The system recognizes various command patterns:

class VoiceCommandRecognizer:
def __init__(self):
self.command_patterns = {
'navigation': [
r'move to (.+)',
r'go to (.+)',
r'navigate to (.+)',
r'go (.+)',
r'walk to (.+)'
],
'manipulation': [
r'pick up (.+)',
r'grab (.+)',
r'take (.+)',
r'get (.+)',
r'lift (.+)'
],
'interaction': [
r'tell me about (.+)',
r'what is (.+)',
r'show me (.+)',
r'describe (.+)'
]
}

def parse_command(self, transcription):
"""Parse voice command and extract intent and parameters"""
for intent, patterns in self.command_patterns.items():
for pattern in patterns:
match = re.search(pattern, transcription.lower())
if match:
return {
'intent': intent,
'parameters': match.groups(),
'confidence': 0.8 # Placeholder confidence
}
return None

Intent Mapping​

Recognized commands are mapped to robot actions:

// Intent to action mapping
const intentActionMap = {
navigation: {
handler: 'navigationService.moveTo',
parameterMapping: {
0: 'targetLocation' // First capture group maps to target location
}
},
manipulation: {
handler: 'manipulationService.graspObject',
parameterMapping: {
0: 'targetObject' // First capture group maps to target object
}
},
interaction: {
handler: 'dialogueService.describeObject',
parameterMapping: {
0: 'targetObject' // First capture group maps to target object
}
}
};

Safety and Validation​

Command Validation​

Voice commands undergo safety validation:

class VoiceCommandValidator:
def __init__(self):
self.forbidden_commands = [
'self-destruct',
'shutdown',
'power-off',
# ... other potentially dangerous commands
]

def validate_command(self, command):
"""Validate command for safety and appropriateness"""
command_lower = command.lower()

# Check for forbidden commands
for forbidden in self.forbidden_commands:
if forbidden in command_lower:
return False, f"Command contains forbidden phrase: {forbidden}"

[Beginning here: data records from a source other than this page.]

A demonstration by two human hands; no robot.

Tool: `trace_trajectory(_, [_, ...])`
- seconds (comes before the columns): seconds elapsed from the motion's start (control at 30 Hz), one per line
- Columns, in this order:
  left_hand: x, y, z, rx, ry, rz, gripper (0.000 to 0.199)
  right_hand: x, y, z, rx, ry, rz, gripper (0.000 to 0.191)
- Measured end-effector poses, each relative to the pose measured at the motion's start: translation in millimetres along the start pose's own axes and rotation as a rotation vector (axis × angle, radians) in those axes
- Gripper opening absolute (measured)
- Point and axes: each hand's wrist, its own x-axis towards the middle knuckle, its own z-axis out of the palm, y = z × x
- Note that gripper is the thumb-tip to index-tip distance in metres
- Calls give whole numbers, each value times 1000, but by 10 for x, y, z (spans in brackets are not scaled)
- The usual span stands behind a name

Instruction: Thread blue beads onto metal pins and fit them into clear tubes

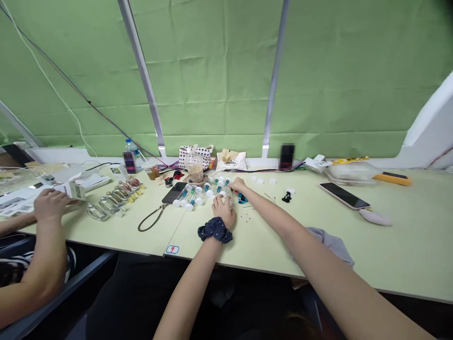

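My left hand [223, 211], with a navy dotted scrunchie [215, 230] on its wrist, grips a small clear tube [226, 194] on the pale green table [269, 241]. My right hand [239, 185] pinches the tube's upper end from the far side. Its details are small and partly hidden by my fingers. Several similar clear tubes with white caps and teal parts [191, 194] lie just left of my hands. Small blue-black parts [242, 199] sit just right of them.
A co-worker's hand [51, 205] rests on a white box [72, 191] at the left, beside a row of glass pieces [113, 201]. A black phone [173, 192] with a cord lies nearby, and another phone [344, 195] lies right. A green blind [219, 85] hangs behind.
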Motion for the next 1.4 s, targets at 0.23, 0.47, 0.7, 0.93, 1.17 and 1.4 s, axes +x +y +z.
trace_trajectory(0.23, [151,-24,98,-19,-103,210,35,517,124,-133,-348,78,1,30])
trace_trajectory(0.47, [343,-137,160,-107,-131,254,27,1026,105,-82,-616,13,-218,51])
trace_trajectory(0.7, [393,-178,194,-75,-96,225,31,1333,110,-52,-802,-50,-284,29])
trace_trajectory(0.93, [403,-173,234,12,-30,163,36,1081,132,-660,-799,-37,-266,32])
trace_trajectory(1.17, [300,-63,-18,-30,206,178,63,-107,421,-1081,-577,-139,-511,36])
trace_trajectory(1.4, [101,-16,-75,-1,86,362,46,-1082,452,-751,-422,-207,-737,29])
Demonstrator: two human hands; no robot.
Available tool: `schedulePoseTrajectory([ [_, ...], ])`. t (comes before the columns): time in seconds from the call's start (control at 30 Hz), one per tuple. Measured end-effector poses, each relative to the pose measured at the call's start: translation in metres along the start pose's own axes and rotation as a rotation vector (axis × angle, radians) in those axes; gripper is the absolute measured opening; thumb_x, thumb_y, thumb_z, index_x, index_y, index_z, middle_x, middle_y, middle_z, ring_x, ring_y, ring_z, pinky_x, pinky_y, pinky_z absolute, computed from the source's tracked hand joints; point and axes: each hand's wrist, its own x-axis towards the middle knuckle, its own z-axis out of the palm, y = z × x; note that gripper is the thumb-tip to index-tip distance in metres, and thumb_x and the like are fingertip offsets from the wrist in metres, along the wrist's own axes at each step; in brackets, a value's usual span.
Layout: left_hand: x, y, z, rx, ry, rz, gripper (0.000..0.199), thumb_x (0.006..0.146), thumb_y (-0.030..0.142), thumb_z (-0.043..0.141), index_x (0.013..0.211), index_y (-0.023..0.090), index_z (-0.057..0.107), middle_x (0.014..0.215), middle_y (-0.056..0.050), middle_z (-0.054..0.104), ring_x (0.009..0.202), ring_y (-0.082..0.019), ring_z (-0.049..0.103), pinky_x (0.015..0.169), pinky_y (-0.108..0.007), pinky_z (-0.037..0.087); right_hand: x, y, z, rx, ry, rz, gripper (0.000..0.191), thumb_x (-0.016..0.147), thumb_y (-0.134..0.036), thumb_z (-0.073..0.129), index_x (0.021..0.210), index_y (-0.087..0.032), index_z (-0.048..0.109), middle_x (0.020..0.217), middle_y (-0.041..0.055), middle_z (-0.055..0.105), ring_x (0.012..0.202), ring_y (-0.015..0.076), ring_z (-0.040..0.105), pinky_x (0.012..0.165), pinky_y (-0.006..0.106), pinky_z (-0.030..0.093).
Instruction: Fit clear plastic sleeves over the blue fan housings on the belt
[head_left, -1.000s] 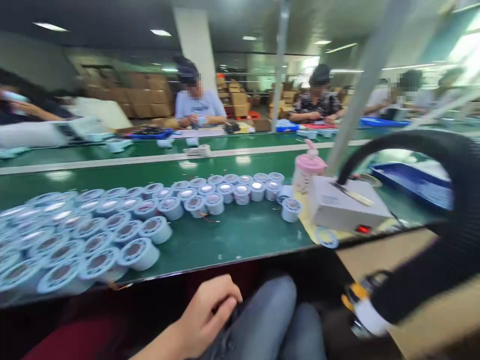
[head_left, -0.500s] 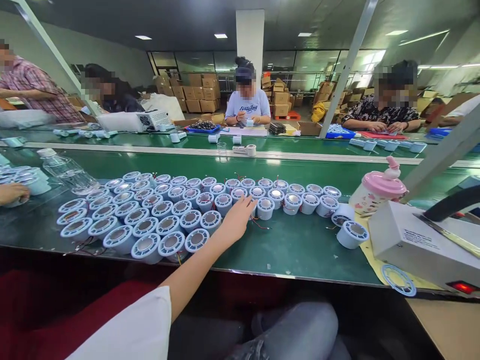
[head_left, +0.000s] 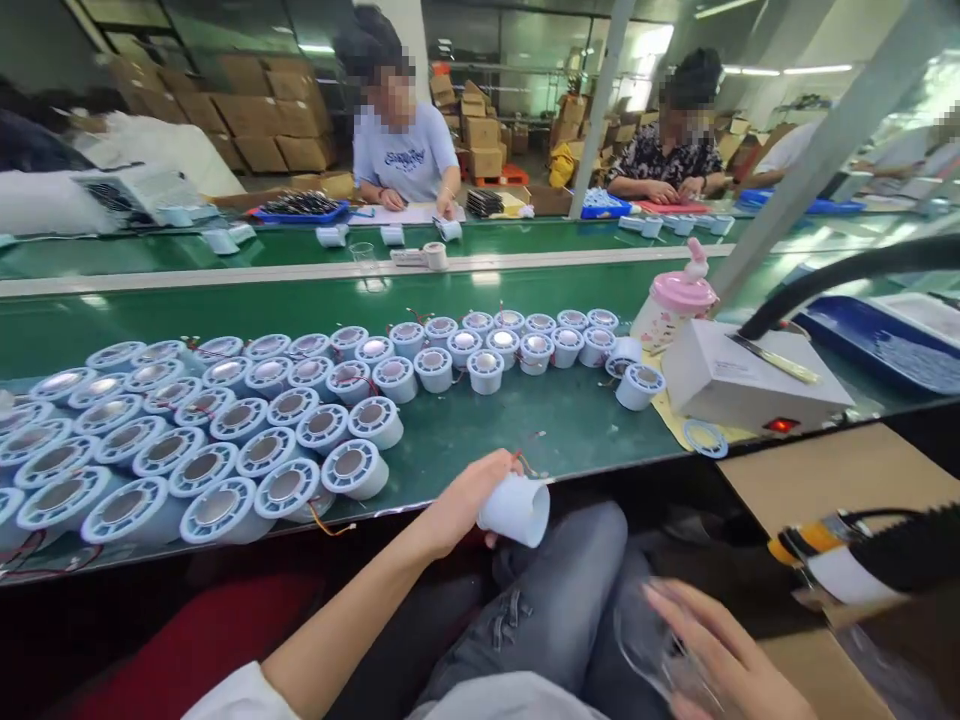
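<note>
My left hand (head_left: 469, 498) is closed around a light blue cylindrical housing (head_left: 516, 510), tilted on its side past the table's front edge, its open end facing right. Thin coloured wires show at its upper side. Low at the right, over my lap, my right hand (head_left: 716, 640) is curled around a clear plastic piece (head_left: 637, 640), rounded and blurred, its exact kind unclear. Rows of similar light blue housings (head_left: 349, 470) stand on the green table (head_left: 480, 440), with round grey discs in their tops and wires between some of them.
To the right stand a grey box (head_left: 750, 380) with a lit red switch, a pink-lidded cup (head_left: 675, 305) and a blue tray (head_left: 885, 345). A blue ring (head_left: 705, 438) lies near the edge. Cardboard (head_left: 847, 480) is below. Co-workers sit across the table.
My left hand has left the rows and come back toward me with a housing in it. My right hand has come into view with the clear piece. The view has swung right and downward.
</note>
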Motion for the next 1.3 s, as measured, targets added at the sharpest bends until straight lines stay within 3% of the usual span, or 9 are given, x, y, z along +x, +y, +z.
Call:
schedulePoseTrajectory([
  [0.1,0.005,-0.006,0.022,-0.044,-0.278,-0.048,0.043,0.09,0.052,0.037,0.088,0.014,0.057,0.073,-0.001,0.054,0.058,-0.011,0.049,0.05,-0.021,0.039,0.019,-0.042,0.0,-0.126,0.157,-0.202,0.049,0.093,-0.035,0.047,0.142,-0.037,0.044,0.143,0.0086,0.046,0.125,0.0321,0.051,0.093,0.048,0.054],
  [0.2,0.006,-0.002,0.032,0.113,-0.412,0.059,0.032,0.089,0.043,0.051,0.096,0.016,0.067,0.089,-0.004,0.059,0.077,-0.014,0.057,0.069,-0.025,0.045,0.042,-0.069,-0.008,-0.243,0.148,-0.205,0.05,0.09,-0.026,0.052,0.14,-0.031,0.048,0.143,0.0119,0.045,0.117,0.0317,0.054,0.089,0.049,0.054],
  [0.4,0.01,0.008,0.041,0.59,-0.336,0.303,0.017,0.085,0.029,0.06,0.098,0.026,0.07,0.105,-0.003,0.058,0.094,-0.019,0.058,0.082,-0.03,0.043,0.058,-0.064,-0.011,-0.141,-0.063,-0.072,0.028,0.077,-0.013,0.066,0.103,-0.025,0.069,0.135,0.0111,0.05,0.115,0.0324,0.054,0.086,0.047,0.053],
  [0.53,0.014,0.004,0.044,0.414,-0.238,0.326,0.037,0.072,0.042,0.076,0.101,0.022,0.067,0.098,-0.004,0.059,0.09,-0.019,0.057,0.079,-0.03,0.045,0.057,-0.057,-0.007,0.115,-0.031,0.019,0.016,0.069,-0.008,0.073,0.073,-0.019,0.062,0.119,0.0082,0.055,0.108,0.0259,0.059,0.092,0.042,0.049],
  [0.7,0.016,-0.011,0.046,0.215,-0.143,0.384,0.067,0.053,0.052,0.085,0.112,0.024,0.067,0.095,-0.004,0.055,0.089,-0.02,0.056,0.081,-0.034,0.048,0.052,-0.063,-0.01,0.366,0.035,0.049,0.015,0.075,-0.028,0.074,0.074,-0.019,0.063,0.116,0.0094,0.052,0.103,0.0246,0.058,0.082,0.036,0.05],
  [0.83,0.017,-0.02,0.048,0.191,-0.192,0.478,0.065,0.052,0.044,0.088,0.112,0.027,0.069,0.113,-0.008,0.053,0.108,-0.025,0.054,0.096,-0.041,0.045,0.052,-0.065,-0.015,0.596,0.097,0.164,0.029,0.083,-0.037,0.064,0.061,-0.018,0.061,0.105,0.0097,0.055,0.103,0.0244,0.057,0.071,0.03,0.051],
  [0.97,0.015,-0.017,0.049,0.04,-0.366,0.358,0.069,0.06,0.035,0.086,0.124,0.027,0.061,0.13,-0.01,0.055,0.119,-0.028,0.053,0.097,-0.041,0.047,0.056,-0.061,-0.019,0.819,0.157,0.288,0.034,0.07,-0.037,0.077,0.051,-0.017,0.057,0.095,0.009,0.065,0.091,0.0235,0.062,0.068,0.03,0.053],
  [1.1,0.007,-0.01,0.05,-0.211,-0.411,0.145,0.065,0.068,0.027,0.081,0.127,0.023,0.056,0.122,-0.009,0.062,0.105,-0.023,0.062,0.089,-0.035,0.053,0.051,-0.058,-0.022,0.938,0.087,0.252,0.018,0.071,-0.037,0.079,0.081,-0.022,0.075,0.115,0.0094,0.068,0.103,0.0279,0.064,0.076,0.037,0.058],
  [1.3,-0.004,-0.005,0.046,-0.398,-0.431,-0.034,0.069,0.071,0.032,0.079,0.132,0.024,0.049,0.105,-0.008,0.066,0.078,-0.017,0.065,0.064,-0.029,0.055,0.035,-0.064,-0.018,0.42,0.114,-0.058,0.042,0.075,-0.019,0.076,0.115,-0.027,0.067,0.134,0.0057,0.059,0.115,0.026,0.061,0.106,0.043,0.045],
])
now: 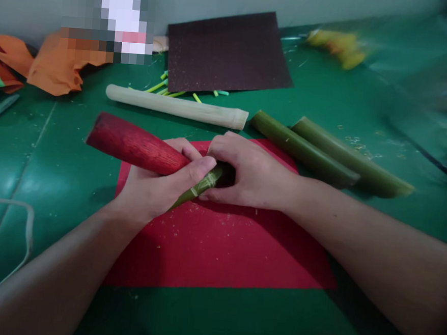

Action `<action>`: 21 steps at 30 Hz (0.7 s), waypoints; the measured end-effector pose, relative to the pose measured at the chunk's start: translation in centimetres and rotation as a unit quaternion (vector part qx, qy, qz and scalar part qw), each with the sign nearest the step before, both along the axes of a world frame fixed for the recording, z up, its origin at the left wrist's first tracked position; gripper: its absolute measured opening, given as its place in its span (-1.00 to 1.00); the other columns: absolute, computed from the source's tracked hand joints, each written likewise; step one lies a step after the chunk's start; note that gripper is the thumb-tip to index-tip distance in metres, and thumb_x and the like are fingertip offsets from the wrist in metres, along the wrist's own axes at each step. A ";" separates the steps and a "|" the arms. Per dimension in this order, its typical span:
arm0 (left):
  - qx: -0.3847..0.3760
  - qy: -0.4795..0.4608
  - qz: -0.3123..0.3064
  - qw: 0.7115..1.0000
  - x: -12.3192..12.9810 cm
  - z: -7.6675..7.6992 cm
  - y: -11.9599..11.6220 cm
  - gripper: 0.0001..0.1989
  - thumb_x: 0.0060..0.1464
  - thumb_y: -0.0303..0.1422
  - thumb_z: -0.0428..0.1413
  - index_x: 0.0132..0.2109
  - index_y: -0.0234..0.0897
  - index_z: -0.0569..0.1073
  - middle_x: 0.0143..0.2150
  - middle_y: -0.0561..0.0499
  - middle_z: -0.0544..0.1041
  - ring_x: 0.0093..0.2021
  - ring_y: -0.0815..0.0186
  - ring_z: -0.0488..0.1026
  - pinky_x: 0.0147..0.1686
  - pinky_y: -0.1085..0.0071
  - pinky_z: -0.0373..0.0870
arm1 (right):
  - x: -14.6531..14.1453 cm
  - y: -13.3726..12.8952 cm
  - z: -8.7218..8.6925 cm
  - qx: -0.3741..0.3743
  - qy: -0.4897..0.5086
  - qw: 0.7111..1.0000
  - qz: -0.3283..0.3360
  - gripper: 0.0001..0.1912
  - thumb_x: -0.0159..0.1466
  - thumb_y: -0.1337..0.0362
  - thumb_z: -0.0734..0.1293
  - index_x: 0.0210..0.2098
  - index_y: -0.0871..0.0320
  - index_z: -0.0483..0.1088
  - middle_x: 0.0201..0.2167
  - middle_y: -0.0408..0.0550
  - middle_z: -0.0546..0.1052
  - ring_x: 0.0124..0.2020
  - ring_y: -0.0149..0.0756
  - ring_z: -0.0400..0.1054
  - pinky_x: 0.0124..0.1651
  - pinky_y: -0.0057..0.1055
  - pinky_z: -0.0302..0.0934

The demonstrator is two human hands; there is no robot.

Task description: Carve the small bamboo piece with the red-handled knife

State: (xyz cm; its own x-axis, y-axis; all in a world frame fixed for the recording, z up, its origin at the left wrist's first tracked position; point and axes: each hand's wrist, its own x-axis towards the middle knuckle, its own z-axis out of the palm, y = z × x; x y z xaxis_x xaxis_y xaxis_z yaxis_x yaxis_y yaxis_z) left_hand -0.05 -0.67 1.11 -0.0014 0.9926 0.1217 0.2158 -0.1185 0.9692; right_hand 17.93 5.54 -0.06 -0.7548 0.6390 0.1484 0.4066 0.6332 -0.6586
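Above a flat red sheet flecked with pale crumbs, the left hand grips a rough-grained, dark-red stick and a smooth green stalk with pale scuffs. The right hand curls around the stalk's far end, fingers bent. Behind lie a pale, rounded rod and two slant-cut green tubes.

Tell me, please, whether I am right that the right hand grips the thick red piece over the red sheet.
Not quite: the head view shows the left hand, not the right hand, gripping the thick red piece over the red sheet.
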 end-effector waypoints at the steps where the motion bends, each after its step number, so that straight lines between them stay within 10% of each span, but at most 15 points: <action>1: 0.000 0.002 0.000 1.000 0.0 0.0 0.0 -0.81 0.06 -0.38 0.28 -0.49 -0.20 0.51 -0.49 0.07 0.52 -0.44 0.35 0.50 -0.37 0.44 0.53 | 0.0 0.0 0.0 0.001 0.002 1.000 0.001 -0.66 0.12 0.11 0.53 -0.36 0.13 0.33 -0.37 -0.14 0.36 -0.27 -0.28 0.18 -0.19 -0.30 0.01; 21: -0.002 0.035 0.084 0.996 0.1 -0.1 -0.2 -0.75 -0.01 -0.41 0.16 -0.62 -0.22 0.39 -0.65 0.14 0.36 -0.61 0.47 0.26 -0.57 0.52 0.33 | 0.1 -0.2 0.0 -0.018 0.002 1.000 -0.014 -0.68 0.08 0.15 0.54 -0.27 0.16 0.47 -0.31 -0.09 0.44 -0.22 -0.23 0.25 -0.16 -0.30 0.08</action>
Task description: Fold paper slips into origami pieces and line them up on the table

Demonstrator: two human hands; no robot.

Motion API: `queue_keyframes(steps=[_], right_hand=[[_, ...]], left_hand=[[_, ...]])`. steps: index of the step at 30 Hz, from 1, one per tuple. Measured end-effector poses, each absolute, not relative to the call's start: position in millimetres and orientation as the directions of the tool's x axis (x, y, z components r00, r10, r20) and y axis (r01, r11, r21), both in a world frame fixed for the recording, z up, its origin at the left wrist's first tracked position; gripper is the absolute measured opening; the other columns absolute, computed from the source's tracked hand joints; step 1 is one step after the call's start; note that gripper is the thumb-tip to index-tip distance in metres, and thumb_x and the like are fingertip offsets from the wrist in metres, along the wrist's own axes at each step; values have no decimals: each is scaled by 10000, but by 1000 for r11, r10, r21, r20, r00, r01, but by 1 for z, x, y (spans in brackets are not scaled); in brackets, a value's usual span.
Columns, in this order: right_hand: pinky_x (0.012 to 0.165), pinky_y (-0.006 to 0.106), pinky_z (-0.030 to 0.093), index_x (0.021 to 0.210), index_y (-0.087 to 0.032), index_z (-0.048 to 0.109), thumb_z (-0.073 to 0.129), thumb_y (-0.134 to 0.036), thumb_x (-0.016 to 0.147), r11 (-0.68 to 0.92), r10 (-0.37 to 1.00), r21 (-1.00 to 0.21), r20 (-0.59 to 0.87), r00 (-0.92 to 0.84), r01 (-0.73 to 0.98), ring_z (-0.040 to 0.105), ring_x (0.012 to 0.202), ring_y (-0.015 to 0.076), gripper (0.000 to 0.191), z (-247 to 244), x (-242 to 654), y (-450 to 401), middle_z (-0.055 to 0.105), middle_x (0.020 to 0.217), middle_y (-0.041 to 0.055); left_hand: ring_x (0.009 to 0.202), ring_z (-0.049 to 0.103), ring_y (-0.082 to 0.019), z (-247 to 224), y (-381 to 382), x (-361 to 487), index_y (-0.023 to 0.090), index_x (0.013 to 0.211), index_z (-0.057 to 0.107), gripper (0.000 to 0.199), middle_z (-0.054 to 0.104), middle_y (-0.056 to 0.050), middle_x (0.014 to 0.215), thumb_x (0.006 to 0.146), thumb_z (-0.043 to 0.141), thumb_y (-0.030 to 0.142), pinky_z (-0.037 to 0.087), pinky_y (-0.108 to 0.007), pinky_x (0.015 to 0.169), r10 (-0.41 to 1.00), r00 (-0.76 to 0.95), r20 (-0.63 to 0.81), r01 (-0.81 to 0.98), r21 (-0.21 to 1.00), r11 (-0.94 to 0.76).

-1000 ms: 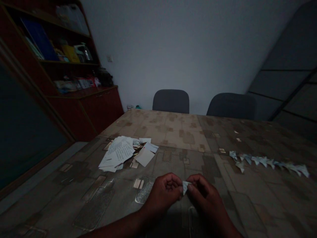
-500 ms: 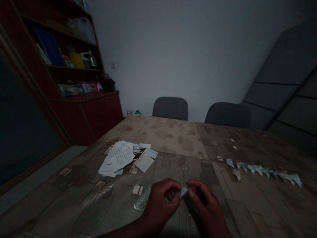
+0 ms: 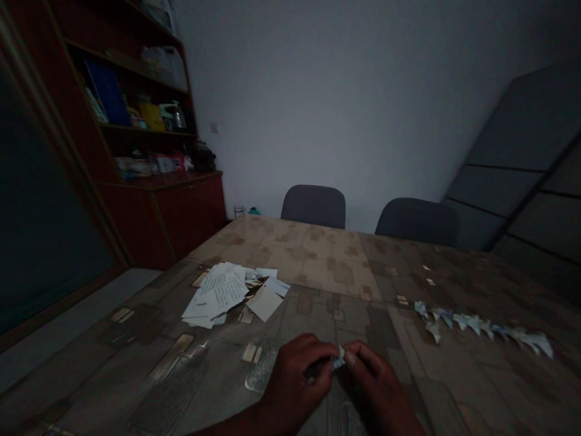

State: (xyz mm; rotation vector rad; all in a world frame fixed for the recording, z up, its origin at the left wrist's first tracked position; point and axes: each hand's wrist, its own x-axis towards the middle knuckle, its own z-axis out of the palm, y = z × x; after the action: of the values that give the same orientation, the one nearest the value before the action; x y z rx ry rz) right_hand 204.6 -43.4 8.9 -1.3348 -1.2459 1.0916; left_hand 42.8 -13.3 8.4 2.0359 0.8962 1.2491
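A small folded piece of paper [image 3: 338, 361] is pinched between my two hands above the near part of the table. My left hand [image 3: 302, 378] holds its left side between thumb and fingers. From the other side, my right hand [image 3: 379, 384] grips it with thumb and forefinger. Beyond them to the left lies a loose pile of printed paper sheets [image 3: 220, 290], with a blank cream sheet [image 3: 267, 303] at its right. A row of small folded paper pieces [image 3: 469, 322] stretches across the table at the right.
The patterned tablecloth [image 3: 299, 248] covers a wide table. Two grey chairs [image 3: 313, 206] stand at its far edge, against the wall. A red-brown cabinet [image 3: 188, 209] with filled shelves rises at the back left.
The camera view has tilted up slightly, so the scene sits lower. The folded piece has turned between my fingers, and my hands are a little closer together.
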Motion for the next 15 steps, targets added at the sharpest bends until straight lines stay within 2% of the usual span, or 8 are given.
queue_keyframes(steps=[3, 9, 12, 15], right_hand=[[674, 255, 473, 767, -178, 678, 641, -517, 785, -1, 995, -997, 6, 101, 74, 593, 709, 185, 341, 15, 203, -43, 636, 709, 17], [711, 290, 516, 838, -178, 725, 658, -554, 745, 60, 984, -987, 83, 156, 147, 652, 783, 238, 392, 22, 199, -37, 720, 805, 71], [792, 337, 526, 904, -194, 740, 622, -546, 788, 114, 972, -980, 144, 183, 164, 669, 885, 270, 389, 25, 197, -34, 739, 901, 95], [856, 361, 508, 993, -202, 733, 575, -482, 854, 176, 968, -960, 209, 140, 216, 659, 969, 274, 351, 23, 196, -32, 728, 997, 109]], left_hand=[[630, 594, -137, 9, -14, 43, 185, 856, 722, 256, 659, -23, 697, 732, 570, 20, 430, -207, 601, 785, 323, 529, 266, 745, -612], [633, 600, -143, 11, -9, 49, 194, 901, 720, 281, 660, -23, 704, 736, 558, 34, 445, -215, 605, 802, 273, 531, 294, 748, -595], [664, 612, -155, 15, -6, 50, 193, 912, 722, 258, 679, -38, 736, 765, 557, 60, 458, -229, 635, 801, 285, 526, 315, 738, -597], [688, 618, -165, 17, -3, 48, 194, 944, 722, 264, 688, -46, 757, 777, 561, 71, 460, -239, 658, 804, 291, 519, 325, 737, -593]])
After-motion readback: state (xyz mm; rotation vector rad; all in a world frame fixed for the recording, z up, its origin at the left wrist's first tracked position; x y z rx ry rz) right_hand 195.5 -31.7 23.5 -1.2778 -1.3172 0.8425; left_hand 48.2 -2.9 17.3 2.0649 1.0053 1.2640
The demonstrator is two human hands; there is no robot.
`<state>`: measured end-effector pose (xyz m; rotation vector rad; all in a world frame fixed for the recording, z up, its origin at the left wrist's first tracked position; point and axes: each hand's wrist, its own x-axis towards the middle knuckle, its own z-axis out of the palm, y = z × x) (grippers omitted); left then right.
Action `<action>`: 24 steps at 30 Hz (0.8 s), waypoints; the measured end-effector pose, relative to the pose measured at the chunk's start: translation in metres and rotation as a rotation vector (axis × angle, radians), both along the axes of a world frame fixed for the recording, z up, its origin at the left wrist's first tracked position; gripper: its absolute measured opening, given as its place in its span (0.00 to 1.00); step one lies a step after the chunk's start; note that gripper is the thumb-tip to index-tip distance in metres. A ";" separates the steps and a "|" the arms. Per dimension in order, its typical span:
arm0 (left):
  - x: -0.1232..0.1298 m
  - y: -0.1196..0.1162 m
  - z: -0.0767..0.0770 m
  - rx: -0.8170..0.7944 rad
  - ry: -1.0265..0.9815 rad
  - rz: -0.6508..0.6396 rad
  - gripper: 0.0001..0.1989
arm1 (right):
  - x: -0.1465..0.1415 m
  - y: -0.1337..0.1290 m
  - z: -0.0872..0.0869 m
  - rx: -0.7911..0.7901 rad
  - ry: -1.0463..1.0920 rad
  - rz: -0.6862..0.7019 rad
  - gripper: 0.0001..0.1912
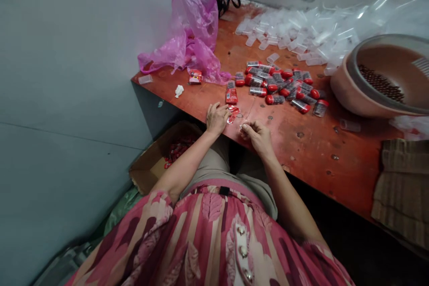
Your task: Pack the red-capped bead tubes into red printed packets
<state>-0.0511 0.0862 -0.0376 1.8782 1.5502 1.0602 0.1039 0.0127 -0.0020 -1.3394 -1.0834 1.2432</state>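
At the front edge of the red table (311, 147), my left hand (217, 119) rests with its fingertips on a crumpled red wrapper (233, 114). Just right of it my right hand (257, 136) is closed in a pinch; a tiny pale bit shows at the fingertips, too small to name. Beyond the wrapper lies a red packet (231, 95). A pile of small clear tubes with red caps (275, 84), filled with dark contents, spreads out to the right of the packet.
Pink plastic bag (197, 53), small red packet (195, 76) and white crumpled scrap (179, 91) lie left. Empty clear tubes (295, 31) heap at the back. Bowl (345, 85) with dark beads stands right. Cardboard box (144, 172) sits below the table; corrugated brown material (404, 178) hangs right.
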 end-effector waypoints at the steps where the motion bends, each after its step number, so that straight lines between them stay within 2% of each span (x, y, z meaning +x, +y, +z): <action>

# Check command length (prevents potential buffer overflow)
if len(command) > 200:
return False, "Command too long"

# Validate command structure
if not self._is_valid_command_structure(command):
return False, "Invalid command structure"

return True, "Command is valid"

def _is_valid_command_structure(self, command):
"""Validate that the command follows expected structure"""
# Implementation of command structure validation
# This would check for proper syntax and expected patterns
return True

Integration with Cognitive Planning​

Command Flow​

Voice commands integrate with the cognitive planning system:

Speech → Whisper → NLP → Intent Recognition → Cognitive Planner → Action Execution

The cognitive planner uses voice commands as input for task decomposition and execution planning, considering environmental context and safety constraints.

Performance Considerations​

Latency Optimization​

  • Audio Buffer Size: Optimized for minimum latency while maintaining quality
  • Model Selection: Balance between accuracy and processing speed
  • Edge Processing: Local processing to minimize network dependency
  • Caching: Cache common command patterns for faster recognition

Accuracy Enhancement​

  • Custom Vocabulary: Fine-tune for robotic command vocabulary
  • Noise Adaptation: Adapt to environmental noise conditions
  • User Profiling: Learn user-specific speech patterns
  • Context Awareness: Use environmental context to improve recognition

Error Handling​

Recognition Failures​

The system handles various failure modes:

  • Low Confidence: Retry with different parameters or request repetition
  • Audio Quality Issues: Adjust preprocessing or request clearer speech
  • Unknown Commands: Provide helpful feedback and command examples
  • Processing Errors: Graceful degradation with fallback options

Future Enhancements​

Advanced Features​

  • Multi-language Support: Extend to multiple spoken languages
  • Speaker Identification: Recognize and adapt to different users
  • Emotion Detection: Detect emotional context in speech
  • Continuous Learning: Improve recognition through user interactions

This Whisper integration enables natural voice interaction with the VLA system, providing a key component for human-robot communication in the autonomous humanoid robot system.